Protocol for nail surgery with phenolisation

A protective shoe will be put onto your foot before you leave the hospital. This is removable and can be taken off when resting. Crutches are not necessary.
You should travel home by car and keep your foot elevated on the back seat where possible. Excessive bleeding can result in the phenol being less effective.
Mr McCallum will review you within one week of the surgery although after 24hours, you should remove the dressing and commence salt-water footbaths. You should boil a kettle of water and pour into a clean bowl/basin. Add plenty of regular table salt and wait for the water to cool then submerge your foot in the salt water for approximately 10minutes. After this, pat the toe dry and apply a simple plaster. This should be repeated until the wound bed has dried out. It is important to remember that phenol is a chemical and it causes a burn. This will result in the wound “oozing”. This is normal and not a sign of infection. It can take up to 6 weeks for the wound to completely dry out. Mr McCallum will review you at the 6-week mark to ensure that you are progressing as expected.

Possible Complications:

Outlined below are the possible problems or the rare complications with serious outcomes. In cases where there are no accurate audit results, published results from podiatric literature have been used.

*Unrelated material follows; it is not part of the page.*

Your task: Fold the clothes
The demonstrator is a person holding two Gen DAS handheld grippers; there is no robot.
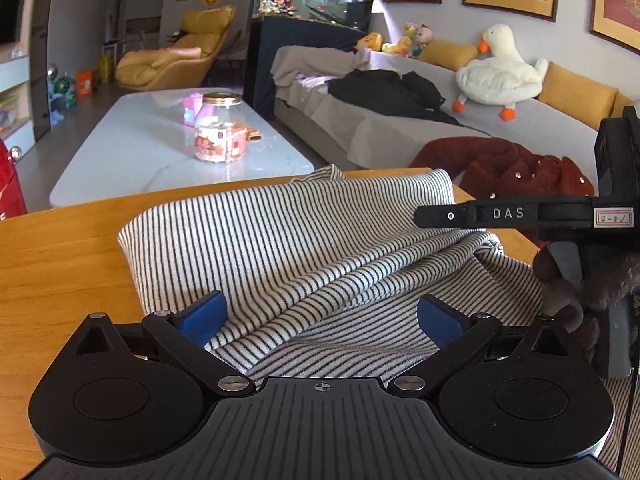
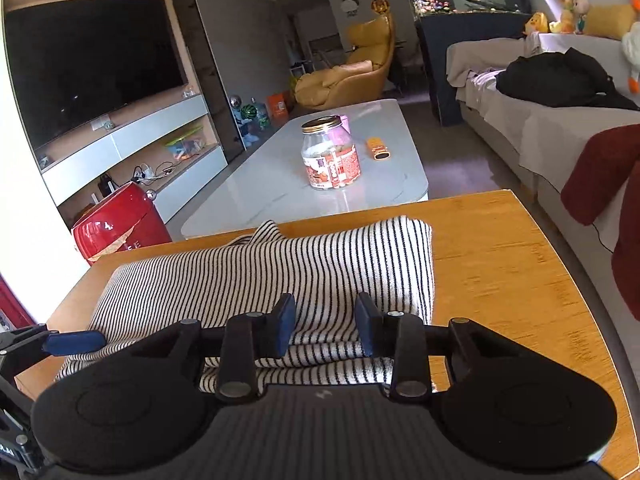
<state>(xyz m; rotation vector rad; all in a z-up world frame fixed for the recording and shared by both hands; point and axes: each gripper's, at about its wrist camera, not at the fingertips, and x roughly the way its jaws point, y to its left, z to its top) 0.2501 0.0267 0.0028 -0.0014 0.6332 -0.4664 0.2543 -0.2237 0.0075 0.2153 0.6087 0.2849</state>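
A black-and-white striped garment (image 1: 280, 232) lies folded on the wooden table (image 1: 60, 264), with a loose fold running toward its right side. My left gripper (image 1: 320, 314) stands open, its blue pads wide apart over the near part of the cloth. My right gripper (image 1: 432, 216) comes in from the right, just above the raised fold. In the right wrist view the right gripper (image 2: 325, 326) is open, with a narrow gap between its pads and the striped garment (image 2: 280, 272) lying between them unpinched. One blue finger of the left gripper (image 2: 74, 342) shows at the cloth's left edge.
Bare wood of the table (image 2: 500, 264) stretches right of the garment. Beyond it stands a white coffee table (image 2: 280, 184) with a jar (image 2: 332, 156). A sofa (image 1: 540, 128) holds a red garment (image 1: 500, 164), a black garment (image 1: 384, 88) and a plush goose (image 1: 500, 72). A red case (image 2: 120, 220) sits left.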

• Prolonged swelling taking more than 6-months to resolve can occur in 1 in 500 operations.
• Haematoma- a painful collection of blood under the skin. This can increase the risk of developing an infection and may require further surgery to resolve.

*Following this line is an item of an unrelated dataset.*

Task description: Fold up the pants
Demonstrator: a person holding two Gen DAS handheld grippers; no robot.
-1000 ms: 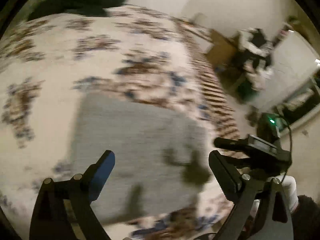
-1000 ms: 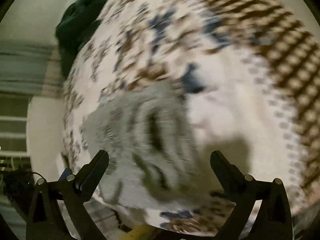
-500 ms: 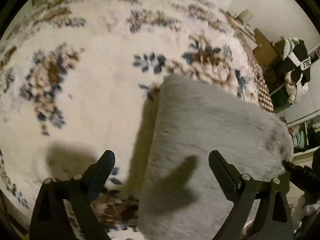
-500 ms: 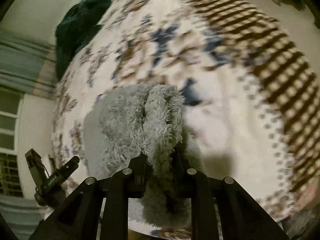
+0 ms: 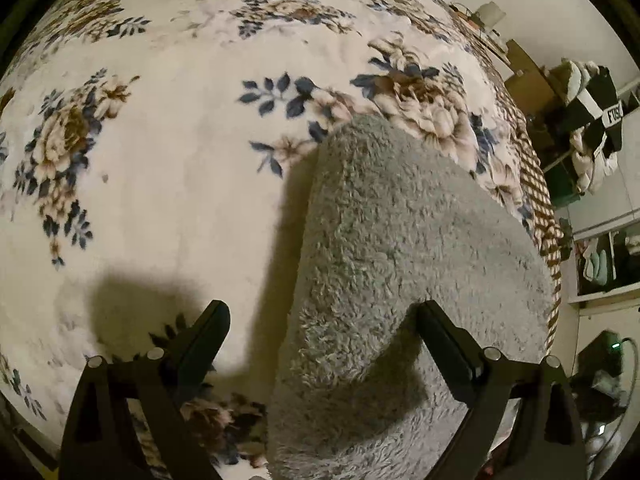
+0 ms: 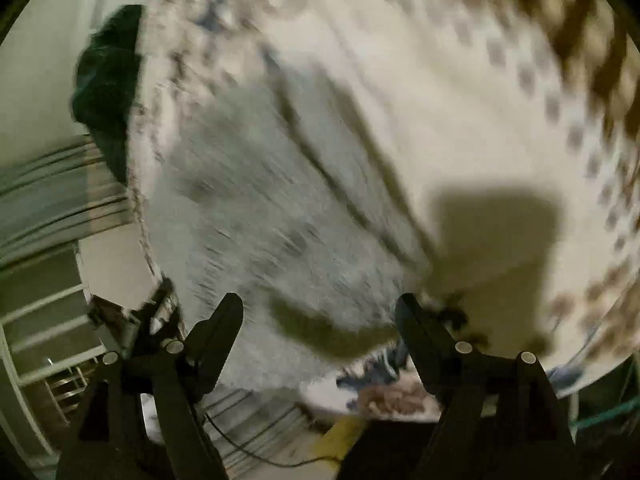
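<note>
The grey fleece pants [image 5: 404, 264] lie folded into a thick rectangle on the floral blanket [image 5: 160, 168] of a bed. My left gripper [image 5: 322, 320] is open just above the pants' near left edge, its right finger over the fabric and its left finger over the blanket. In the blurred right wrist view the pants [image 6: 264, 216] fill the centre-left. My right gripper [image 6: 320, 312] is open and empty above their near end.
A dark green cloth heap [image 6: 108, 84] lies at the bed's far end. The blanket's brown patterned border [image 5: 536, 184] marks the bed edge. Beyond it stand shelves and hanging clothes [image 5: 592, 120]. A window frame [image 6: 44, 340] is at the left.
My right gripper was shut on the pants' folded edge half a second ago; it has opened, let go and is moving fast. My left gripper has stayed open and edged closer over the pants.
</note>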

• Thick or sensitive scar.
• Adverse reaction to the post-operative painkillers. 1 in 50 patents report that codeine preparations make them feel sick.
• Infection of the soft tissue. 1 in every 83 operations.
• Infection of bone- osteomyelitis. This is a serious complication and in severe cases, can lead to amputation.
• Delayed healing of soft tissue or bone.
• Circulatory impairment with loss of tissue.
• Loss of sensation can occur although this is not normally permanent and can continue to improve over 18-months.
• Deep vein thrombosis (blood clot) can result in the clot travelling to the lung and this can be a life threatening condition. Deep vein thrombosis incidence is 3 in 1000 cases.
• Complex pain syndrome- a condition where the nervous system dealing with pain over reacts. This is a very painful condition that can result with even with minor trauma. It normally requires management by specialists in this condition and does not always resolve. This is a rare condition that occurs in 3 in 2500 cases.
• Recurrence of deformity or failure of the surgery.
>The risk of developing a complication can be minimised when the patient and all those concerned with the operation and aftercare work together. This starts with the pre-operative screening and continues through to the post-operative regime.
The pre-operative screening helps us determine whether you are fit for surgery or if any extra measures need to be considered to minimise your risk of developing a complication. It is important that you disclose your full medical history. If there is a query regarding your health then further investigations may be required and Mr McCallum will liaise with the appropriate medical specialists. Mr McCallum and the there team will ensure that your operation is carried out safely and effectively.You can improve your healing process and reduce the risks by:
• Adhering to the post-operative instructions, which include resting and elevating the operated foot. Keeping the wound dry and clean until advised otherwise. Please ask Mr McCallum if you are not sure what to do.
• Having a healthy diet is important; this provides the nutrition required for healing.
• Alcohol can interact with the drugs that are prescribed and can impair wound healing.
• Post-operative mobilisation will be advised; this helps improve flexibility, strength and stability of your foot.